Benedictus Kent Rachmat, Thomas Gerald, Zheng Zhang, Cyril Grouin
Résumé : Les méthodes récentes d'adaptation efficace en paramètres, notamment LoRA, utilisent parfois quelques exemples du domaine cible pour configurer les adapteurs avant l'entraînement. Nous étudions ce que mesurent réellement ces données de calibration à travers une décomposition de variance menée sur plusieurs modèles et jeux de données. Nos résultats montrent que les signaux d'activation sont fortement dominés par l'identité du module, qui explique jusqu'à 95 % de la variance, tandis que le choix du jeu de données a un effet limité. Les signaux de gradient suivent une dynamique différente : ils présentent de fortes interactions module–jeu de données, suggérant une sensibilité plus directe au domaine cible.
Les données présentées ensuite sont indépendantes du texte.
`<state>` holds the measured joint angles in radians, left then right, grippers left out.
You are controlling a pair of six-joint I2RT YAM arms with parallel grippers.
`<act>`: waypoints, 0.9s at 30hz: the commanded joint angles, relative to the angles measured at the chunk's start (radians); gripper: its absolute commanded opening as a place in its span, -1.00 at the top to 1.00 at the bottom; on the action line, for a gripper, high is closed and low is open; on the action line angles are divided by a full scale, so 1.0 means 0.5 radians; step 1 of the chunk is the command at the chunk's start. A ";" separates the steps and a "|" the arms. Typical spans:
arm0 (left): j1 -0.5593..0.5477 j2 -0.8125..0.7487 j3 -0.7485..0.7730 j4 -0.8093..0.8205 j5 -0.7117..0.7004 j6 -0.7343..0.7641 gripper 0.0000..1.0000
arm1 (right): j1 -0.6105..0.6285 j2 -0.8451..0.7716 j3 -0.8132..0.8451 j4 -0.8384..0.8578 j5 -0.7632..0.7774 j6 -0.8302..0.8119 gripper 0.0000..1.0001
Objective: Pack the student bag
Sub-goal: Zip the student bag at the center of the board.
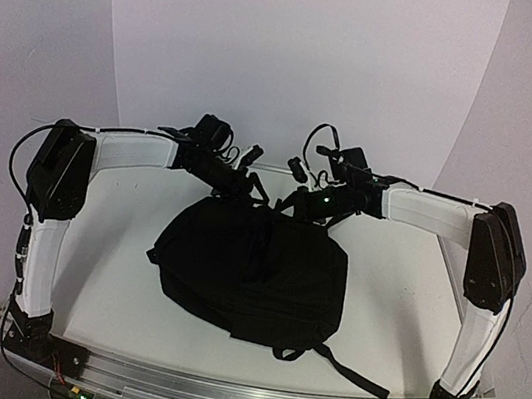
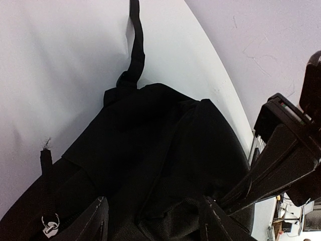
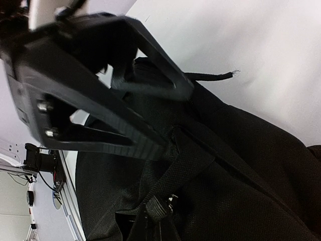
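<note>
White tabletop [image 1: 109, 296]; left gripper [image 1: 244, 182], right gripper [image 1: 296, 202] lean onto student bag [image 1: 255, 269].

This looks like a robotics lab set-up. A white table [image 1: 107, 306] stands inside a plain white curved backdrop [image 1: 299, 53], and an aluminium rail [image 1: 235, 397] along the table's near edge carries bolted arm mounts, loose cables [image 1: 16, 165] and a lit circuit board [image 1: 73, 394]. Past the table's edge, the right wrist view shows black gear with trailing wires [image 3: 42, 163].
</note>
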<state>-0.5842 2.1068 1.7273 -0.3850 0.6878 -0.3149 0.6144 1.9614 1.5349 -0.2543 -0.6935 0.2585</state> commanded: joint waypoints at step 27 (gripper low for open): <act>-0.086 0.077 0.067 0.050 0.405 0.078 0.24 | 0.024 -0.067 0.031 -0.007 0.080 -0.042 1.00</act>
<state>-0.5868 2.1632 1.7325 -0.3744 0.8115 -0.2986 0.6182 1.9610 1.5349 -0.2599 -0.6702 0.2510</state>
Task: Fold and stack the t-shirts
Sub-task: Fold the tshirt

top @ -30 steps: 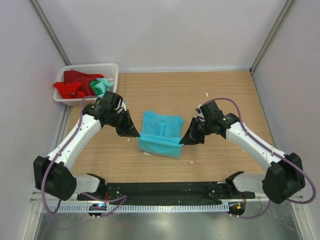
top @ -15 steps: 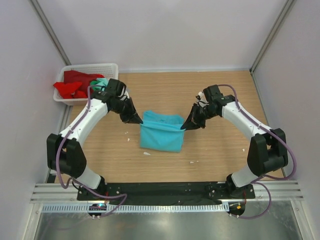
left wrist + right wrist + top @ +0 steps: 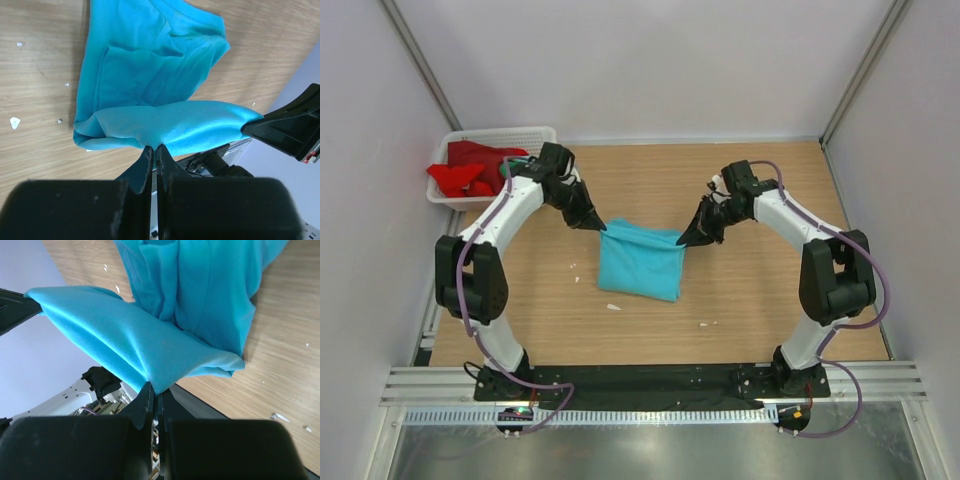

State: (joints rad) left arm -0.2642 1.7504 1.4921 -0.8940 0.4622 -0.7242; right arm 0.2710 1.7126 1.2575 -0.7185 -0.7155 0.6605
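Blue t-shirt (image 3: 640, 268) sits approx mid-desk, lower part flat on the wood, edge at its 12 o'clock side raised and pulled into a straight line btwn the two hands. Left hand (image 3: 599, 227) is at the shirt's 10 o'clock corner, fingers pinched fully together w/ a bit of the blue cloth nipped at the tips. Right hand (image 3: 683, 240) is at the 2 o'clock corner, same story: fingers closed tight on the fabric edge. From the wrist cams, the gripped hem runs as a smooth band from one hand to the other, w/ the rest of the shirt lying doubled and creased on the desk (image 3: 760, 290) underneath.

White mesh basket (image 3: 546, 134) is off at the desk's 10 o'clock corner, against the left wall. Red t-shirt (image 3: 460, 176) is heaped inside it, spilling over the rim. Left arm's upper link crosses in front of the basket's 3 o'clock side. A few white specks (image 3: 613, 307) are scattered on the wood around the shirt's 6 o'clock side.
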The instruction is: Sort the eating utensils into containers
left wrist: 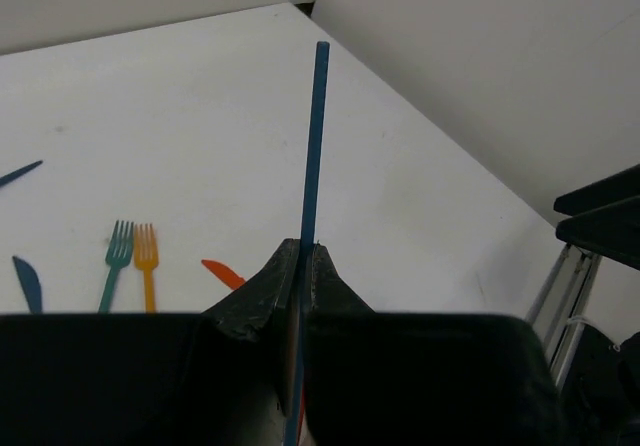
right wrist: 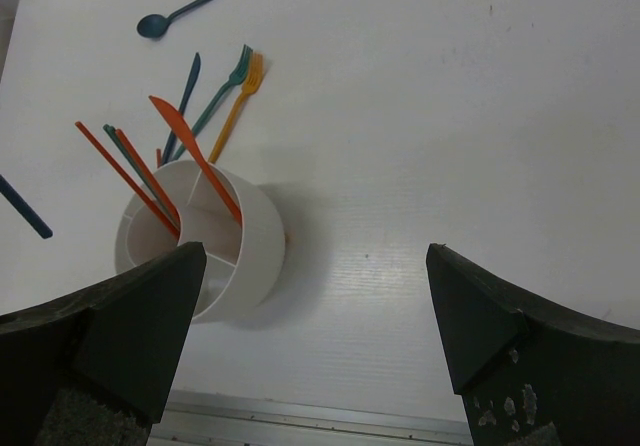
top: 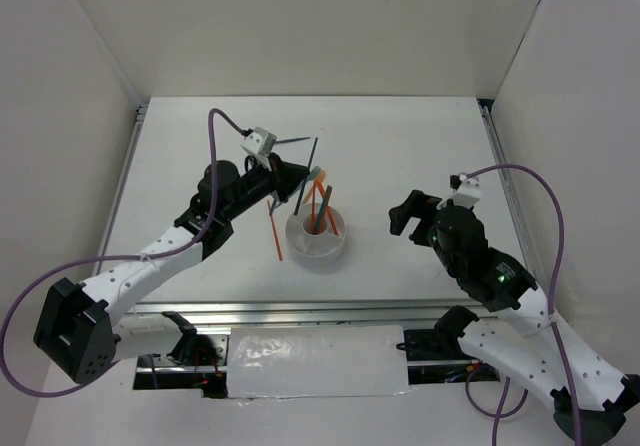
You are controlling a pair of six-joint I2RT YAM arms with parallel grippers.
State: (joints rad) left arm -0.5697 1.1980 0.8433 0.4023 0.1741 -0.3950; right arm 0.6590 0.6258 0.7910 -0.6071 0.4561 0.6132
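While the left end effector (left wrist: 300, 251) is pinching a dark teal chopstick (left wrist: 313, 146) between nearly closed fingers (the stick is jutting well past the tips), it is hovering at eleven o'clock of the white divided holder (right wrist: 255, 256) in the top view. The right end effector (right wrist: 316, 261) is gaping wide, empty, at three o'clock. Orange chopsticks (right wrist: 120, 171) are standing inside; a teal fork (right wrist: 222, 96) and an orange fork (right wrist: 240, 101) are lying on the tabletop (right wrist: 450, 116).

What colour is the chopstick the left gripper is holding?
Dark teal-blue chopstick, pinched in the left gripper; clearest in the left wrist view.
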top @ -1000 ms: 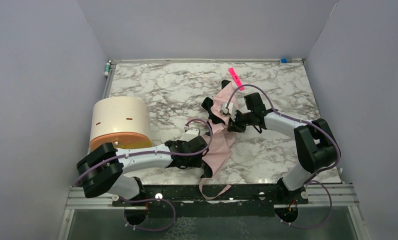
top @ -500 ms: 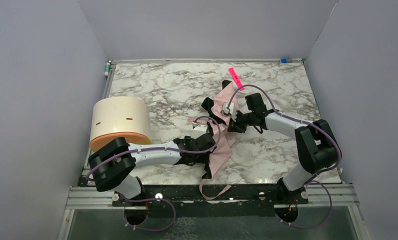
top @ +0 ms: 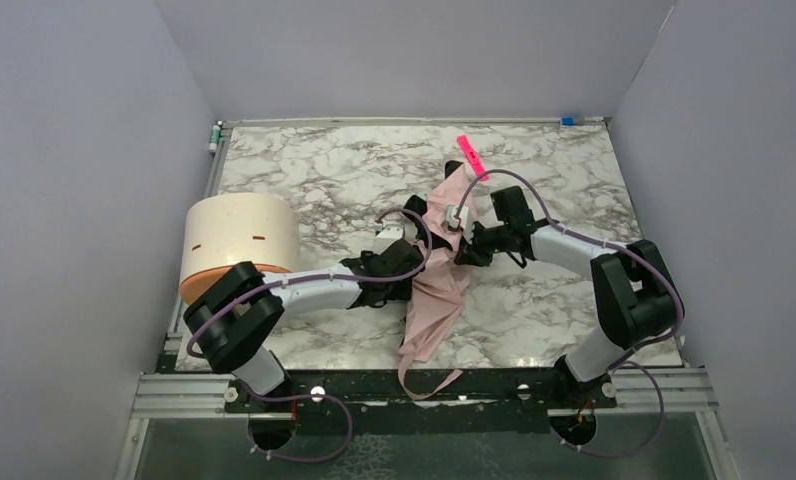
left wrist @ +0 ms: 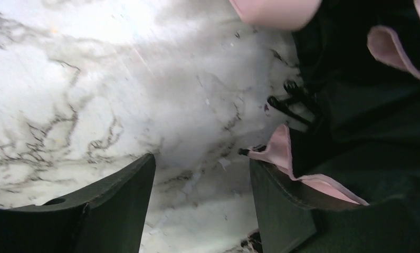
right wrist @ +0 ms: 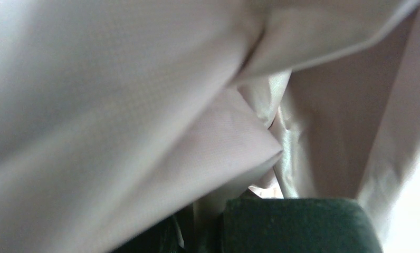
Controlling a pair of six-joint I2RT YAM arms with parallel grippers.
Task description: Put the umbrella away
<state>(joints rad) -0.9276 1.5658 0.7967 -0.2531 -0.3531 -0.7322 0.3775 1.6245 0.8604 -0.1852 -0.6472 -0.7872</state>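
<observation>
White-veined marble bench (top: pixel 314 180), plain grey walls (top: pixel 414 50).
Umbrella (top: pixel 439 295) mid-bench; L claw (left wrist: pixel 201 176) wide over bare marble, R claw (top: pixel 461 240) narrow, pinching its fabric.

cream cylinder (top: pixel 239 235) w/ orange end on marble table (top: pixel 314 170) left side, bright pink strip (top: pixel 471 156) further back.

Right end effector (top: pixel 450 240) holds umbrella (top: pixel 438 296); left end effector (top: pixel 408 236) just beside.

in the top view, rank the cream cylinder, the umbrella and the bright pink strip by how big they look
1. cream cylinder: covers the most area, though it stands tall, nearer the camera.
2. umbrella: longer but narrow; a close call with the cylinder.
3. pink strip: clearly smallest.
</observation>
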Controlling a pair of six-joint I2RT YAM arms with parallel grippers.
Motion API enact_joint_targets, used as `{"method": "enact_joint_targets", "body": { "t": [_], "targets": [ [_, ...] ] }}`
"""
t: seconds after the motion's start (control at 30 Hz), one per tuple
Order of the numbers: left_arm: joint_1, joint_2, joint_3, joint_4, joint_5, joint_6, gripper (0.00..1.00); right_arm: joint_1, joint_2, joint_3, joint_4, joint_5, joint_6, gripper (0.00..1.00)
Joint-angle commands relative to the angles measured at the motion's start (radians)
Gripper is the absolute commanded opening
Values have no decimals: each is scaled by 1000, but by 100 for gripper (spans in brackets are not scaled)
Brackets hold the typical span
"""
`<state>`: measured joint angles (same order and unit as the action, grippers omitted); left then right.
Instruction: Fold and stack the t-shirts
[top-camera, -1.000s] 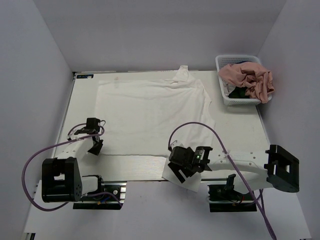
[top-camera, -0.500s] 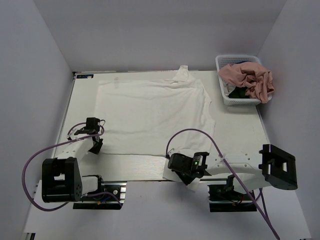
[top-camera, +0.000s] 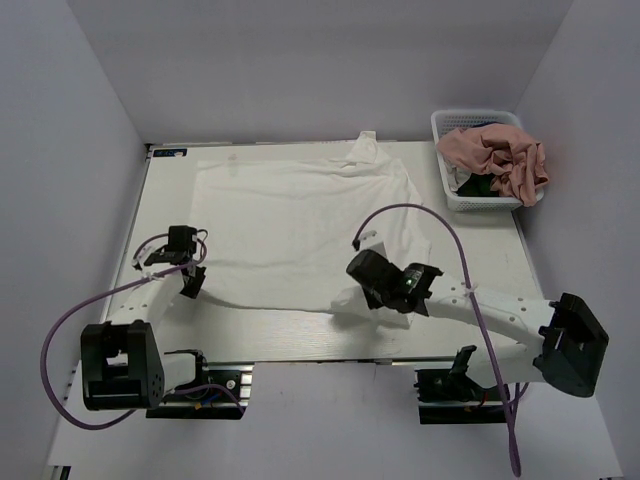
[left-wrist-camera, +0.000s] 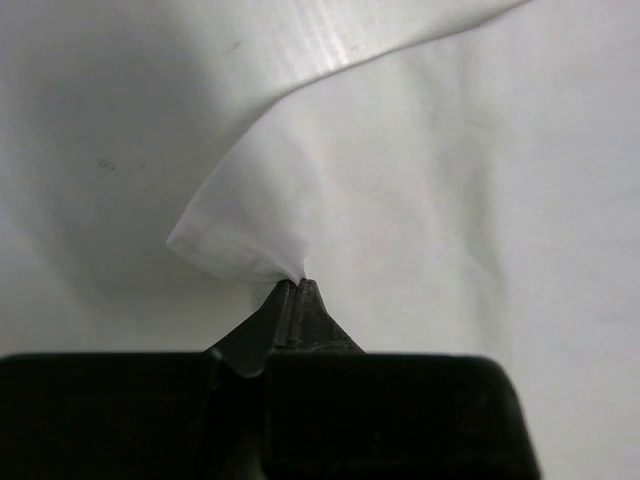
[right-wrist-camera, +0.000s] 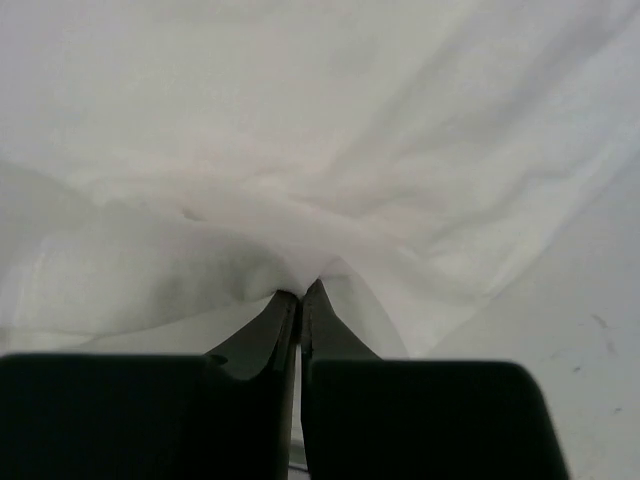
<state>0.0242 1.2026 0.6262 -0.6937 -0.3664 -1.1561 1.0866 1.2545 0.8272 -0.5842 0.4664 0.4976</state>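
Note:
A large white t-shirt (top-camera: 300, 215) lies spread over the table. My left gripper (top-camera: 190, 287) is shut on its near-left hem corner, and the left wrist view shows the white t-shirt cloth (left-wrist-camera: 255, 215) rising in a peak out of the gripper (left-wrist-camera: 296, 283). My right gripper (top-camera: 358, 272) is shut on the near-right hem, held up off the table. In the right wrist view the bunched white t-shirt (right-wrist-camera: 300, 150) runs into that gripper (right-wrist-camera: 308, 290). A pink t-shirt (top-camera: 497, 157) and a dark green one (top-camera: 477, 186) sit crumpled in the basket.
A white mesh basket (top-camera: 447, 188) stands at the table's back right corner. Grey walls close in the table on three sides. Purple cables loop above both arms. The bare table's front strip (top-camera: 290, 340) runs between the arm bases.
My right gripper has shut on the shirt's near-right hem and carried it up and away from the front edge. The left gripper has closed on its corner and shifted slightly.

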Motion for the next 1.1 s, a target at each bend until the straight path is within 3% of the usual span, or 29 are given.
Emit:
{"method": "enact_joint_targets", "body": {
  "t": [0.0,0.27,0.43,0.7,0.73,0.77,0.8,0.83,0.9,0.93,1.07],
  "targets": [
    [5,27,92,19,6,12,0,-82,19,93,55,80,-97,0],
    [23,201,278,10,6,12,0,-315,152,263,159,6,-278,0],
    [32,355,429,10,6,45,0,-390,240,346,236,34,-375,0],
    [51,555,660,-1,-5,65,0,-524,485,547,323,-69,-491,0],
    [51,598,676,-10,-5,65,3,-531,511,567,319,-81,-520,0],
    [60,618,693,-10,-5,65,13,-537,563,591,313,-77,-522,0],
    [60,638,736,-10,4,65,53,-554,610,657,310,-71,-522,0],
    [69,661,766,-23,4,88,73,-560,661,685,296,-69,-512,23],
    [80,722,873,-91,15,99,89,-573,704,816,207,-38,-504,87],
    [80,732,900,-92,15,148,98,-571,738,841,180,-40,-469,90],
    [69,701,905,-104,24,186,100,-560,677,767,197,-139,-426,90]
  ]
}}
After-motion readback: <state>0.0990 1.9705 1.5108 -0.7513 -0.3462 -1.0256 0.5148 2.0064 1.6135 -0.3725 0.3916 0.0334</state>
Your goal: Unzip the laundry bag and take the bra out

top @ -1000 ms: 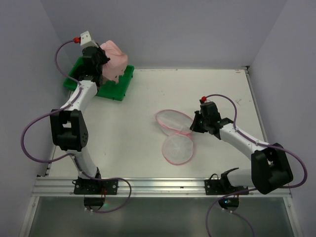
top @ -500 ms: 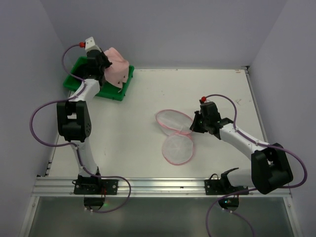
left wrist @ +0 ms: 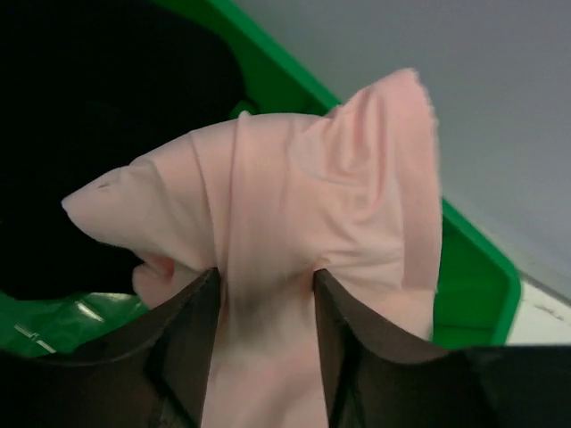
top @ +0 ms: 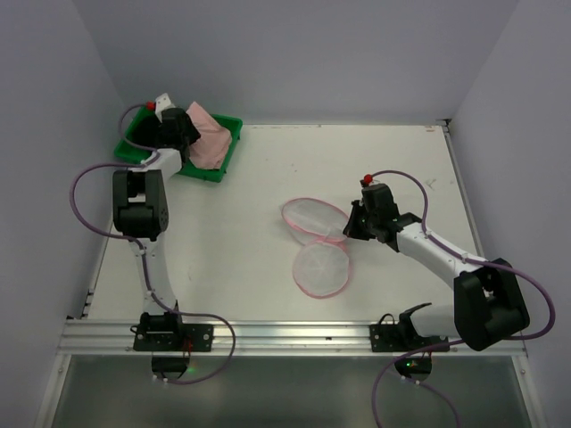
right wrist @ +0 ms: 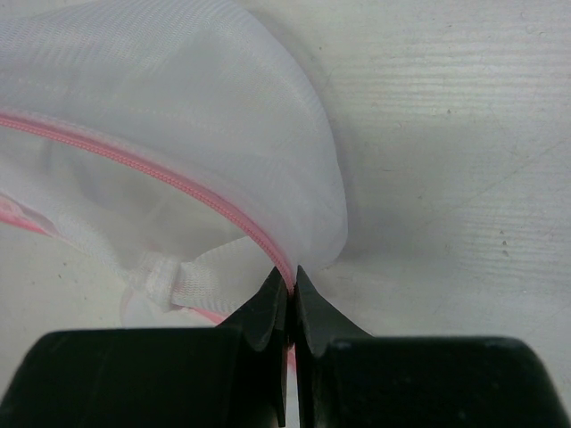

Nous montrons en outre que les activations et les gradients ne conduisent pas aux mêmes choix de modules : les modules à forte énergie d'activation tendent à avoir une faible énergie de gradient. Ces résultats remettent en question l'idée selon laquelle les activations suffisent à guider la configuration de LoRA et ouvrent la voie à des méthodes d'adaptation davantage fondées sur les gradients.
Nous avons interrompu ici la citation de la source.